この数字だけで、何のことで、どこの銘柄か、分かる人はその道の人であろう。
第一生命の株価である。
チンケな賭け事は、常にやるけど株とか先物とか、にはまったくご縁がなかった。
それが昨年4月、突然株主になった。
第一生命が株式会社に生まれ変わる時、保険の契約者に、儲けの一部分けるけど、株か現金、どっちが欲しい、と聞いてきたのだ。
扉座は、善人会議時代から、第一生命保険相互会社にメセナ支援を受けていて、
大変お世話になっていたこともあり、私は個人的にけっこう手厚く加入していたのである。
その時の値が、一株十四万。
でも、関係者や巷の噂では、上場すれば二十五万ぐらいになるんじゃないかと言われていた。
まさか、そんなことが起きるとは思ってないから、いわゆる一つの天から降ってきたようなカネである。
この時、このカネをちびっこハウスに送って、伊達直人になろうと、なぜ私は思わなかったのか。
今思えば、無念であるが
そんなこと、これっぽっちも考えず、目がかね色に染まった俗人であった。
で当然、ここはゼンツッパだろうぜ、と叫んだのだった。
ゼンツッパとは、チンケ博打用語で、全額投資、すなわち、全部突っ張る という意味である。
で
そんな値上がりを期待して、株で受け取ったのである。
そして上場すると、たちまち株価は上がった。でも二十万なんかには届かなかったと思う。
そのうちに私、アトムから与五郎、合間にうたかた、そして慶次という、荒波に飲まれて、株式市場どころではなくなった。
で
ふと気が付いて、調べたら、なななななななんと、知らん間に十万円を切るような状態になっていたのだった。
これが晩夏のことか。
持っているのは、一株ではないので、ちょっと見ぬ間に、しゃれにならぬ大損失である。
こんなことになら、貰ってすぐに売れば良かった。
天から降ってきたカネなのに、一度受け取ると、わずかも減るのが惜しくなる。
なんという浅ましさ。
でも、そーなんだもん。
と思ったのは、どうやら私だけでなく
あちこちで、嘆きや恨みの声が上がっていたものよ。
突然湧いてきたカネでしょうが、皆の衆。
そんなにキリキリすんなよ。
しかし
パチンコなんか比にならぬ、えぐいカネの動きだねえ。
当たり前だけど。
小さな小さなこれも一つのウォールストリートだ。
株式をパチンコと同じように論じるなと、言われるけど、
こちらは同じ感官でしかやれないから、仕方ない。
でも、だったらビギナーズラックってのは、あっても良いわけで。
どうなっとるんじゃい、と秋頃から、稽古で便所に立つたびに、ひとりごちでいたのだった。

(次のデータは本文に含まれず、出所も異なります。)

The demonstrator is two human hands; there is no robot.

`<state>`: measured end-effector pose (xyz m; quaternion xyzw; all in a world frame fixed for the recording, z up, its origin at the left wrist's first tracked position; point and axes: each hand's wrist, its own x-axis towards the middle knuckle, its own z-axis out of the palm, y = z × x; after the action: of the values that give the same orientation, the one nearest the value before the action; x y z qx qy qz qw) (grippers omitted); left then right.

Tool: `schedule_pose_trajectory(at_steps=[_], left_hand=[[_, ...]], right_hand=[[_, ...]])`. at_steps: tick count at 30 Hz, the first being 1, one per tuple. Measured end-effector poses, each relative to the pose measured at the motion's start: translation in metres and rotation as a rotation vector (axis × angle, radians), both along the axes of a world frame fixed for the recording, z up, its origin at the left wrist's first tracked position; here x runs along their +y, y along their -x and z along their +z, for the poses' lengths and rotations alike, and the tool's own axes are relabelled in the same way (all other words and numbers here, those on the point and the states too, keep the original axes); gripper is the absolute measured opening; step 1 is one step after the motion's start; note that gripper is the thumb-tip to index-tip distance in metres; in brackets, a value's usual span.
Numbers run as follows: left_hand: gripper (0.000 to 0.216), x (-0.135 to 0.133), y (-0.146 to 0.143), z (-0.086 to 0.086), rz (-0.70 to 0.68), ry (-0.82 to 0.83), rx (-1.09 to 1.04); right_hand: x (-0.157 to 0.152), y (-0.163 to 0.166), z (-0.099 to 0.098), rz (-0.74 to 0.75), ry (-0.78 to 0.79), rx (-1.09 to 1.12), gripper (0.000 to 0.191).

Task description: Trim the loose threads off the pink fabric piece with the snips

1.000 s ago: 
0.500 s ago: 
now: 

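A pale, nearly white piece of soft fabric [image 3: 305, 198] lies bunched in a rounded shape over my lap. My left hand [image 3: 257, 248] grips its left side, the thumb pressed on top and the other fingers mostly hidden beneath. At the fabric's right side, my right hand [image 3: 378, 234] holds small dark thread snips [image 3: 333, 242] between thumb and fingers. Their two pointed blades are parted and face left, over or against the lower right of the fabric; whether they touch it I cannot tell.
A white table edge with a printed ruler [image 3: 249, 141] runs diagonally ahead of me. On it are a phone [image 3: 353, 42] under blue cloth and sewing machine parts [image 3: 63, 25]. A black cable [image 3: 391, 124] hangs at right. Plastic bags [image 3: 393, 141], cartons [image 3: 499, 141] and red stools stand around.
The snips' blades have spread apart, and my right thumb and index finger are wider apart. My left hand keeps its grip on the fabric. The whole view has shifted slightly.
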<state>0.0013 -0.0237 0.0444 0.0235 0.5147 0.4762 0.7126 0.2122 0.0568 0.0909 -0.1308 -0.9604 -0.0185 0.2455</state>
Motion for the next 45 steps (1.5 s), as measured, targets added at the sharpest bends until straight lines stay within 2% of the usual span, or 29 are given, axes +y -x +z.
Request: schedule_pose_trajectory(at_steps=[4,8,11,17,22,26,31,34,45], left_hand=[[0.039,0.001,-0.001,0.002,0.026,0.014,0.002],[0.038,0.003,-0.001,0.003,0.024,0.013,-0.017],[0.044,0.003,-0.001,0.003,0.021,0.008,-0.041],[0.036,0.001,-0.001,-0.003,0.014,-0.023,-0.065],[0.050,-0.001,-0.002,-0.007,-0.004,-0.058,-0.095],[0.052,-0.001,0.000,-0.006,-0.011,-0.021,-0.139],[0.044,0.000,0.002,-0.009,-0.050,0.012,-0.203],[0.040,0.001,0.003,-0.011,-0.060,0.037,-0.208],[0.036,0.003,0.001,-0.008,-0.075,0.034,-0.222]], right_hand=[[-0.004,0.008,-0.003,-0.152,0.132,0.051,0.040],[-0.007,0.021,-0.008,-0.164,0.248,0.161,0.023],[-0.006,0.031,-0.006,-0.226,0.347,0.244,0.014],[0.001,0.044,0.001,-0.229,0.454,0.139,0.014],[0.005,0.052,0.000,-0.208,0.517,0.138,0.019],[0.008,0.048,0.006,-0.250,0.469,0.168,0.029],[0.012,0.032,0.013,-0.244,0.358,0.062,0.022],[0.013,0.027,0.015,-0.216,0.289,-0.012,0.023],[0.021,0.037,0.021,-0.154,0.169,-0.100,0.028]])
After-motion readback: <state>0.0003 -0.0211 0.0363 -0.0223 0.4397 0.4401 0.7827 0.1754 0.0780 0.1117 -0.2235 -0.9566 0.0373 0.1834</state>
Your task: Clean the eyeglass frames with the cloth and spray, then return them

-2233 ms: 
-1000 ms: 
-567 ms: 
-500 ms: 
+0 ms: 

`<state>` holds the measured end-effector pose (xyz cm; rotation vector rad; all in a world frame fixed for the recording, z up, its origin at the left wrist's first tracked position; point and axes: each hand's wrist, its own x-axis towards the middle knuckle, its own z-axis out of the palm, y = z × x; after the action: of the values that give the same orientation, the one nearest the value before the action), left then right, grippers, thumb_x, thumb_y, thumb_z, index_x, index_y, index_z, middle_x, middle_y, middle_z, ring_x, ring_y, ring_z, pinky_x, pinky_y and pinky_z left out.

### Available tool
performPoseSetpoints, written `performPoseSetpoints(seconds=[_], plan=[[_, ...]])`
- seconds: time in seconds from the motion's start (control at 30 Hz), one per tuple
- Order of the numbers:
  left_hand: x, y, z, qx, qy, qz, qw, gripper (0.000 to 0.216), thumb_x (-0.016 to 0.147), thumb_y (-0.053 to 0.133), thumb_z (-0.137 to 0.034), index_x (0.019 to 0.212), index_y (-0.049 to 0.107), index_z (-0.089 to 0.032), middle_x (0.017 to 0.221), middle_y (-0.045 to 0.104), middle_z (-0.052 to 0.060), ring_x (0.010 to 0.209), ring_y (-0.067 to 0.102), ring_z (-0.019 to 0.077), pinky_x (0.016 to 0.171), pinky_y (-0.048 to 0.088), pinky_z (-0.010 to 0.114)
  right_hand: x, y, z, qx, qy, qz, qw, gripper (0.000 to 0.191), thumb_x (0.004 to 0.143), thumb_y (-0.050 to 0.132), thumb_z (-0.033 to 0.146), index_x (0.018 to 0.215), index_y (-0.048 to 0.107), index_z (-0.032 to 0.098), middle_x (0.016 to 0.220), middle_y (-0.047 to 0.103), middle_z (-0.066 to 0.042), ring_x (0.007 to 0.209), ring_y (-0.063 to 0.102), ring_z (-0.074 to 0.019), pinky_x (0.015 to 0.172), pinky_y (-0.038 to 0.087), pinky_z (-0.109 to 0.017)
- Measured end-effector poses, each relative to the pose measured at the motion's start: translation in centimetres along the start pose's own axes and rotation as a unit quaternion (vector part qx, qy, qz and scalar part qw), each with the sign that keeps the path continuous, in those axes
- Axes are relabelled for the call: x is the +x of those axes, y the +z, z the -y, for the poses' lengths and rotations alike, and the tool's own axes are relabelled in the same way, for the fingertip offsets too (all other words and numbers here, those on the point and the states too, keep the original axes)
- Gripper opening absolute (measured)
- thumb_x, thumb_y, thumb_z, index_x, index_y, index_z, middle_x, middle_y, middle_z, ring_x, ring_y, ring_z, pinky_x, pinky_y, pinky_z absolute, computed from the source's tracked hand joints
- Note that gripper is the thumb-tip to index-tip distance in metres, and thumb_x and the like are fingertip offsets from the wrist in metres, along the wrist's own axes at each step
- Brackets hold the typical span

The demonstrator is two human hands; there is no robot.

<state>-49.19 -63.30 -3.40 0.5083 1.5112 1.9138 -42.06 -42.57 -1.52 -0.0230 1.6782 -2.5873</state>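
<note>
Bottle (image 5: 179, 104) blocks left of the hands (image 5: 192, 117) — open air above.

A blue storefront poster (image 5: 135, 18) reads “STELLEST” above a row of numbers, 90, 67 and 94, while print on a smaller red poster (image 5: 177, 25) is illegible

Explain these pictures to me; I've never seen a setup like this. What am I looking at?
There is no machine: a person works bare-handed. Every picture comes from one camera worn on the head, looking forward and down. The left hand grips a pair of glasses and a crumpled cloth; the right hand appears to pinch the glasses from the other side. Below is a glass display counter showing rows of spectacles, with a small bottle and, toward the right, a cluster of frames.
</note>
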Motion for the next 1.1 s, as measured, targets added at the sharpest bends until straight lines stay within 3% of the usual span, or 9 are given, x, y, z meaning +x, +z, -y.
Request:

こんなこと劇団員に言っても、たぶん会話になんないもんな。
儲かったら奢って下さい、と20人ぐらいに言われるだけで。
ところが諸君、第一生命はやっぱり良い会社だったね。
年末辺りからここ数週間で、突如ぐいぐいと取り戻して来たのだよ。
爆走モード突入の感じで、ぐいぐいグラフがあがってきた。
株世界のニュースにもなった。
で
ついに元値の十四万まで先日戻したところで、私のように、しばらく嘆き続けていた人たちが、どばっと売りに出たのであろう
ちょっと下がって現在は
この辺りで、揉み合っている状態である。
さて
これからどうなるか。
こちらは元値戻しぐらいでは、動かぬ覚悟である。
だって二十五万もあると、どっかの人が言ってたんだから。まだゼンツッパだ。
いやしかし、
こんなとこでこんな発言しては、どっかのファンドに目を付けられて、株価にも影響が出るかもしれぬ。
聞かなかったことにして欲しい。